The Southern Book Club’s Guide to Slaying Vampires | Grady Hendrix | Book Review

The Southern Book Club’s Guide to Slaying Vampires by Grady Hendrix

PLOT: 4.5/5
CHARACTERS: 4.5/5
WRITING STYLE: 4.5/5
CLIMAX: 4/5
ENTERTAINMENT: 4.5/5

“He thinks we’re what we look like on the outside: nice Southern ladies. Let me tell you something…there’s nothing nice about Southern ladies.”
Grady Hendrix, The Southern Book Club’s Guide to Slaying Vampires

My Musings

It was while browsing for the most popular horror reads of 2020 that I came across the book, The Southern Book Club’s Guide to Slaying Vampires, and boy! I was immediately convinced that it is going to be my next read. Needless to state, I didn’t waste any time and quickly got myself a copy and got down to business. Read on to know what I feel about the book and how was my experience of reading it.

What to expect?

Expect a book set in small-town Southern America of the 1980s and 1990s. Expect a book that is scary but also funny at the same time. Expect a book that isn’t the spookiest read that you would read, but it will be eerie and ominous enough to scare you every once in a while. Expect a book that has enough satire, dark humor, and sarcasm to last you a year. Finally, expect a book that is one amazing entertainer.

Who can read?

The book, the references used, the setting, and the language itself is such that I think it will be more suited to regular readers than to beginners.

Let’s talk about the storyline

Patricia Campbell resides in the small town of Charleston in Southern U.S. It is the late 1980s, and Patricia often finds herself dealing with a lot more than she can handle.

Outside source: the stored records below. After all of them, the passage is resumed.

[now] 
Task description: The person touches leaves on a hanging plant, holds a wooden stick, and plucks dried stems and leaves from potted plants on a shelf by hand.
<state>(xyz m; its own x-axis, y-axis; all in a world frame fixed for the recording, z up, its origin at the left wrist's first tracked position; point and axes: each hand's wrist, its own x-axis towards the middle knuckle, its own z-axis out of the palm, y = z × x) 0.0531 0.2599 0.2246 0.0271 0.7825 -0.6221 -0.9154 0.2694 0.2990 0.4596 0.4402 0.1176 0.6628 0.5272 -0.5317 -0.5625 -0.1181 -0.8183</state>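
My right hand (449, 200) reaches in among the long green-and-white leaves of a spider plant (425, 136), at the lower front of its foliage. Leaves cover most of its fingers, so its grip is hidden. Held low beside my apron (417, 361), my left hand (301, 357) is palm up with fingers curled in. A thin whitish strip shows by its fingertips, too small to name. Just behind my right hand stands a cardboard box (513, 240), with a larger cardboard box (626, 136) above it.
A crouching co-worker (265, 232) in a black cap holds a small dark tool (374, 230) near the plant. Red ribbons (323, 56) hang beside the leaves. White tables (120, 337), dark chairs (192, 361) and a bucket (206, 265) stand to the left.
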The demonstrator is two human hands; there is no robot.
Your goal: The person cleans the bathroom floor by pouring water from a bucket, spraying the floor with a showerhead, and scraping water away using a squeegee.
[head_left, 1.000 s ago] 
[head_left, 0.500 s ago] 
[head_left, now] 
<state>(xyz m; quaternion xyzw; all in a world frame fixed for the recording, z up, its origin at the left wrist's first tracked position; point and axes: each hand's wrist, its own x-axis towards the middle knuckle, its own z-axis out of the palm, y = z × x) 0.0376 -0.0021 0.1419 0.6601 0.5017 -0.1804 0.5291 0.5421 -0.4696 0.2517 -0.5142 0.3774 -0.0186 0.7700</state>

Her husband Carter is a workaholic who stays out late and is rarely home. Her kids are all grown up and spending time with her features last on their list. Her mother-in-law is senile, and Patricia is often overwhelmed with all the household duties and responsibilities.

Her book club consisting of five southern housewives is the only thing that keeps Patricia sane. The ladies meet every once in a while, to discuss true crime books, where they are as likely to talk about the infamous Manson family as they are to talk about their own families.

It is after one of the meetings at the book club, that Patricia is attacked by an elderly neighbor and is subsequently introduced to the neighbor’s handsome nephew, James Harris. James manages to ignite something in Patricia. His good looks, charming manners, travel stories, and bookish interests are enough to convince Patricia to invite James into her inner circle.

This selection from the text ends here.